Spatial Filtering in Iris

This is a guide to understanding the processing steps that are applied to both filtered and unfiltered data layers in GDS results, viewed in Iris.

Deformation time series results derived from InSAR are relative in two ways; the results can only show how the surface changed in time and in space relative to other points in time and in space. This means that the results must be referenced to an epoch (time), typically the first one, and deformation at that epoch is set to be zero.

Additionally, the results must be referenced in space. Often results are referenced to a point, which we will call P. All deformation results are then reported relative to the deformation at P. InSAR derived motion can be thought of as similar to periodic survey results where all elevation data is reported relative to a particular point.

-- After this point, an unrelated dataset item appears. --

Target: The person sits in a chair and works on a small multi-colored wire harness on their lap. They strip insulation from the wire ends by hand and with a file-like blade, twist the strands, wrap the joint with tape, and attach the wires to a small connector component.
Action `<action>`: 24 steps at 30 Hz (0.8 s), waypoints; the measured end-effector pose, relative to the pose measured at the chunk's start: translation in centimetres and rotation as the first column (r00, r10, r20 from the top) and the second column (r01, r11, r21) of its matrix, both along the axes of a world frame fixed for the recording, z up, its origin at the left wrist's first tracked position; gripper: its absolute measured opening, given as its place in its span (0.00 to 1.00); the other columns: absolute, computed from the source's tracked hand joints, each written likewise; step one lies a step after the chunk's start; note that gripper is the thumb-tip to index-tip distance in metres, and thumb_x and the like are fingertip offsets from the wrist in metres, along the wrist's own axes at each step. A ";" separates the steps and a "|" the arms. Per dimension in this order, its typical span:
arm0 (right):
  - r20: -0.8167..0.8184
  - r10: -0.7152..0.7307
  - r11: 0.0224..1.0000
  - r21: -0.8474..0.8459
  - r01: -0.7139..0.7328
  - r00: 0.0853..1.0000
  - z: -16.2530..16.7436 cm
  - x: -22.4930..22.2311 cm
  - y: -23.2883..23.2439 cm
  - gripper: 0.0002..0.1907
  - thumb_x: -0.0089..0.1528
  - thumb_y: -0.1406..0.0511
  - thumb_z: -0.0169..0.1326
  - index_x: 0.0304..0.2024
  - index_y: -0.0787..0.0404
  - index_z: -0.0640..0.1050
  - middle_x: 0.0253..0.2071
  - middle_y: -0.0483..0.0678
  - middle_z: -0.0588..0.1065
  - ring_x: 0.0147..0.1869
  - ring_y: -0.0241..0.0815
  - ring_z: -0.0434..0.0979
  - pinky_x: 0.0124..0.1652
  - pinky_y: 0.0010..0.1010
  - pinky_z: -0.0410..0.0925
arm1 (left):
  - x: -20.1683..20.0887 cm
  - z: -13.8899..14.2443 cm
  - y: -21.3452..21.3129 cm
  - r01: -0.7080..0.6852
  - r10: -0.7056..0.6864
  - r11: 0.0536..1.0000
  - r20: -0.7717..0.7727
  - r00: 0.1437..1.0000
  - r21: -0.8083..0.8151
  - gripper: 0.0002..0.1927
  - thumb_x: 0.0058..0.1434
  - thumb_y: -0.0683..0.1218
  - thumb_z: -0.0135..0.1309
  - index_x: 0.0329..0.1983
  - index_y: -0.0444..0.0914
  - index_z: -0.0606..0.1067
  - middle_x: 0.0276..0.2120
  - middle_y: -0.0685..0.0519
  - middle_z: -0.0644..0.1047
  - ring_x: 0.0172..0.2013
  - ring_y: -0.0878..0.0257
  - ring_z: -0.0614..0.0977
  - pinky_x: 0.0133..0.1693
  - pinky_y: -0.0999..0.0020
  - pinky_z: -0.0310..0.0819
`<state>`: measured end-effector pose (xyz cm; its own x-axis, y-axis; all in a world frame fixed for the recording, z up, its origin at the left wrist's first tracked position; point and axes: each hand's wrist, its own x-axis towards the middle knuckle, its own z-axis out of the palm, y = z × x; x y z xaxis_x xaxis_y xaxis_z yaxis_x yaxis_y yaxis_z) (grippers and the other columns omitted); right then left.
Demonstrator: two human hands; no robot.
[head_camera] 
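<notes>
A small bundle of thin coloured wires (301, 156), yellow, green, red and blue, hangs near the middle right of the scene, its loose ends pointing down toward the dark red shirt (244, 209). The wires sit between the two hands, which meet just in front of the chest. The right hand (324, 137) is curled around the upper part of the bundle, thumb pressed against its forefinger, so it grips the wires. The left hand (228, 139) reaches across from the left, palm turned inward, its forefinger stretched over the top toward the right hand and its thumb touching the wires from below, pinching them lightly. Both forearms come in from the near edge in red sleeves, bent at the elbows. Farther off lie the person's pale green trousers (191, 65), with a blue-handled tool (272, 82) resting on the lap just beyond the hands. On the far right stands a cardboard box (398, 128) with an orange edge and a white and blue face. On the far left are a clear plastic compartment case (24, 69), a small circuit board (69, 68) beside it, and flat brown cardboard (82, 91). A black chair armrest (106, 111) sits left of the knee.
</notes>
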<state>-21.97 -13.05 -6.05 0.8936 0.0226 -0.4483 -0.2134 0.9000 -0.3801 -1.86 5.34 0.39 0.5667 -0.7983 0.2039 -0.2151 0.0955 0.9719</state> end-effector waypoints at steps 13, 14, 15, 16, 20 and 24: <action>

This leads to the question of where to choose P.  This problem is described in some detail here. At a high level, P ideally would be at a location that is not deforming (e.g. is completely stationary), is close to the area of interest, and is located at a point where the SAR signal has minimal phase-noise (i.e. the deformation at that point is reliable). It is often hard to satisfy all these constraints, and this can lead to artifacts. If P is selected to be a point that is sinking, the InSAR results will report everywhere far from P as uplifting (and, by construction, report P as stationary.) If P is far from the area of interest, atmospheric effects will degrade the quality of the measurement at the area of interest. If the SAR imagery has lots of phase noise at P, that phase noise will impact all points in the reported deformation results. Further, a successive analysis may not include point P due to loss of coherence, making comparisons difficult.

To address this, GDS uses a spatial filtering algorithm to remove the long-wavelength deformation trend from the data, and to isolate areas of localized deformation. Essentially, the deformation at any point is reported relative to the surrounding deformation. The process of removing a large spatial trend preserves the qualitative deformation results, without requiring a reference point. The image below shows an example of this over an open pit mine, where we can see that the large subsidence of the pit wall is captured after removing the long range spatial trend. Put another way, the subsidence at the pit wall is distinct from the large scale subsidence.

 

We are able to recreate this signal in our unfiltered layer by moving the reference (shown as an orange marker below) to one of the stable points away from the pit wall. In this layer, spatial filtering has not been applied, the deformation is reported relative to the orange marker, and if we moved the green test point to the orange marker we would report identically zero. 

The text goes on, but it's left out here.